= Uwe Cantner =

German economist

Uwe Cantner (born August 2, 1960) is a German economist.

==Current positions==

Since 2000, Uwe Cantner has been full professor of economics at the University of Jena, and heads the chair of Economics and Microeconomics. Economics of innovation, evolutionary economics, industrial economics, and productivity and efficiency measurement are his major fields of research.

Since 2011, he is also Professor of Economics (part-time) at the University of Southern Denmark.

On 15 October 2014, he became vice-president for young researchers and diversity management at Friedrich Schiller University Jena.

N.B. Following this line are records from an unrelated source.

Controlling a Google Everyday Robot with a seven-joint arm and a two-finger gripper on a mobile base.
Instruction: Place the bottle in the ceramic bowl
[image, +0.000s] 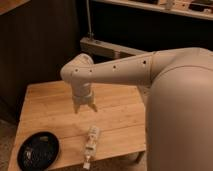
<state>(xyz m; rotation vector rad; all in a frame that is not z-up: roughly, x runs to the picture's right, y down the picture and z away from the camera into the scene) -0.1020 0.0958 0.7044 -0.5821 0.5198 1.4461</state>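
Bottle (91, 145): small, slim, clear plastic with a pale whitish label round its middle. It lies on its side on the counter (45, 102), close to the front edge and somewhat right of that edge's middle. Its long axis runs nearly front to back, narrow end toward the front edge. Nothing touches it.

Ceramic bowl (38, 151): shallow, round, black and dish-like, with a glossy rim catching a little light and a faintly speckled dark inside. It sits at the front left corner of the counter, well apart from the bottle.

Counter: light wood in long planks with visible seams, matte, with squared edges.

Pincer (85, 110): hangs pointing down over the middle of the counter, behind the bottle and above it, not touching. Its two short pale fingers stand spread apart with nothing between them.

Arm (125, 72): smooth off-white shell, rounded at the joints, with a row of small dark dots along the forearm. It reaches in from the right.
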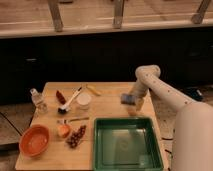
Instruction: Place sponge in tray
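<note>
Small soft blue-grey sponge: gripper at it, hold cannot be told; centre squarely before lifting toward large dark-green plastic tray.

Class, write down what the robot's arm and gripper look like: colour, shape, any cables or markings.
The arm is white and smooth, made of thick rounded tube segments with a bulbous elbow, joining a broad white body at the right. No cables or markings show. The gripper, above the right rear of the wooden table by the sponge, looks pale and slimmer than the arm.
</note>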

Since 2015 he is member of the Expert Commission on Research and Innovation of the German Government. He chairs this commission since May 2019.

==Education==

Uwe Cantner earned a Master of Arts in economics from Wayne State University in 1984 and a Diplom from the University of Augsburg in 1985.

He received his PhD in 1990 from LMU Munich with the thesis "Product and Process Innovation in International Trade".

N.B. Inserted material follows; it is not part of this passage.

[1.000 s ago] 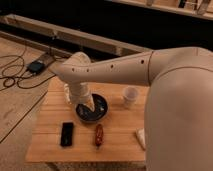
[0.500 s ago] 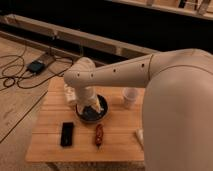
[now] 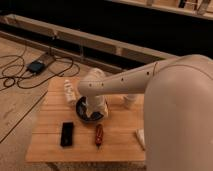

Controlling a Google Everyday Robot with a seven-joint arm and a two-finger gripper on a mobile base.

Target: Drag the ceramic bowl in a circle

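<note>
over the table: the white arm (image 3: 150, 82) reaches in from the right and fills most of that side, its wrist bent down at the table's back middle.
table (image 3: 120, 142): light wooden slats, set on a pale floor with dark cables to the left.
bowl (image 3: 83, 113): dark and round, at the back middle of the table, left of the cup; only its left and near rim show past the wrist.
gripper (image 3: 95, 111): down in or on the bowl, straight under the wrist; whether it is released or clamped on the rim cannot be told, the wrist hides it.
cup (image 3: 130, 100): small and white, right of the bowl, apart from it.
bottle (image 3: 69, 92): pale, just beside the bowl's left back edge.
black slab (image 3: 67, 134): flat, nearer than the bowl and to its left.
red stick (image 3: 99, 135): lies near-to-far, just in front of the bowl.
key relation: the bowl sits directly below the gripper, with no long axis, so by my judgement the circle turns on keeping contact while steering past the bottle and the stick.
change: the wrist has shifted right and nearer than a second ago; the bowl looks scarcely moved.
</note>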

In 1996, he habilitated at the University of Augsburg on the topic "Heterogeneity and Spillovers - Basic Elements of a Theory of Technological Change".

==Further positions==

Uwe Cantner is the director of The Jena Graduate School Human Behaviour in Social and Economic Change, and the spokesman of the (formerly DFG) Graduate College “The Economics of Innovative Change, offered jointly by Friedrich Schiller University Jena and Max Planck Institute of Economics Jena in Germany.

He was the president of International Joseph A. Schumpeter Society from 2012 to 2014.

Since 2002 he has been editor of Journal of Evolutionary Economics.